A White House official speaking on background said the president will be accompanied by first lady Michelle Obama for a visit to Fort Stewart to greet troops, veterans and military families in Hinesville. No other details were available.
The president’s last visit to Georgia was to Atlanta last month to raise campaign funds at private events. It is a state he lost in 2008, but his campaign has said he will contest it this year for his re-election.
But next week’s visit is an official one as commander-in-chief. Soldiers based at Fort Stewart have played a leading role in U.S. operations in Iraq and Afghanistan. His last visit to the Savannah area was in 2010.
Obama has begun pulling troops out of Afghanistan with the goal that they would only serve a supporting role next year to Afghani forces and would leave the country to defend itself entirely by 2014. His plan calls for shrinking troop levels to about 68,000 by the end of September from about 91,000 in Afghanistan now.
The president starts his week in his marshal role.

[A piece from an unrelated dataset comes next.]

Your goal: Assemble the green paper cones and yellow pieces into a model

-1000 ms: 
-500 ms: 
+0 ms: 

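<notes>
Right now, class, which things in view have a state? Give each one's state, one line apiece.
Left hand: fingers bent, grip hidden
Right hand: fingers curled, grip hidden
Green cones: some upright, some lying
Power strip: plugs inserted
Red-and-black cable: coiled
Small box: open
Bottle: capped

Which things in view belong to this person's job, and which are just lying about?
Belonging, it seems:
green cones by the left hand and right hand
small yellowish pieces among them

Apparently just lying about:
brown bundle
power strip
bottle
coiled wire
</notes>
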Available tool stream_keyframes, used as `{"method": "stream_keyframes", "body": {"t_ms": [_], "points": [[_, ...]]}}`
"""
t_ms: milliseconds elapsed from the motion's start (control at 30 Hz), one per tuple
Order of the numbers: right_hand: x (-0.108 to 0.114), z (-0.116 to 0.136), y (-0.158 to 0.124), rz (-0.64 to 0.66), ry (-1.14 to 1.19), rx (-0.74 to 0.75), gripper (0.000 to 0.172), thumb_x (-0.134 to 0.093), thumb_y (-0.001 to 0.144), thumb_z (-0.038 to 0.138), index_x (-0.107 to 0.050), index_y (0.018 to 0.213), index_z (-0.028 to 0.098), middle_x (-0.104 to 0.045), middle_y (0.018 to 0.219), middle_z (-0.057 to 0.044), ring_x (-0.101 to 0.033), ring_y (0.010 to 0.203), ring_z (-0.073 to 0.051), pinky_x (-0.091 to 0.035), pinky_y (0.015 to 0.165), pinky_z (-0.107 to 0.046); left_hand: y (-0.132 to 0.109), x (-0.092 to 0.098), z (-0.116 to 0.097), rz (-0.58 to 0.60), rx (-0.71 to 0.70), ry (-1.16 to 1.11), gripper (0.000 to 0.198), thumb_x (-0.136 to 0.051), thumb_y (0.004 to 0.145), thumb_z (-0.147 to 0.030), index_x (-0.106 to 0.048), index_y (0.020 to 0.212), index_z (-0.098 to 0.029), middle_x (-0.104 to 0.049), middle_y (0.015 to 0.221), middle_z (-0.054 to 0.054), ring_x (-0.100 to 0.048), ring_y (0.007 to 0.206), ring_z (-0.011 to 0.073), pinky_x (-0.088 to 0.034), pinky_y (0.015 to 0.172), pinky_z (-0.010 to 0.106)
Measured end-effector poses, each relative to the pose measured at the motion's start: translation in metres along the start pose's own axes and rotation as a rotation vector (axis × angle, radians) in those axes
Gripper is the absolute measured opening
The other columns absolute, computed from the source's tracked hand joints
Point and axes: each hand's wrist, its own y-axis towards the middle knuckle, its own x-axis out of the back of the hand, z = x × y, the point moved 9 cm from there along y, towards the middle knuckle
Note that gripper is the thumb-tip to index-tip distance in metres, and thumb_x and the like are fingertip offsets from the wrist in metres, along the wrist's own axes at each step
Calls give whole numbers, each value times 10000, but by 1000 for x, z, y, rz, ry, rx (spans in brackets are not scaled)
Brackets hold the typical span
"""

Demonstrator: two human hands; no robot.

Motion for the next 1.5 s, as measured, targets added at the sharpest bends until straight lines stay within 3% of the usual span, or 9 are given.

Monday, he’ll give remarks at the United States Holocaust Memorial Museum in Washington and tour it with Holocaust survivor and Nobel Peace Prize laureate Eli Wisel. That day he’ll also host the Air Force Academy football team at the White House where he will present the Commander-in-Chief Trophy.
He hits the road Tuesday to visit colleges in North Carolina and Colorado, and Iowa on Wednesday to meet with student journalists and to urge Congress to block a hike in interest rates on student loans.
He’ll spend Thursday in meetings at the White House.
His Fort Stewart visit provides an opportunity for the president to try to shape news about his handling of the military in Afghanistan in light of recent events. His administration has been apologizing for the murder of 16 citizens there by an American soldier on a rampage, reports that copies of the Koran were burned and the recent revelation of 2-year-old photographs of soldiers posing with the maimed corpses of insurgents. Obama said this week he wants an investigation into the pictures.
His Republican rival Mitt Romney, the likely nominee, has been critical of the president’s military leadership, saying he should be more involved with military leaders. A visit with troops and their top brass could help deflate Romney’s attacks.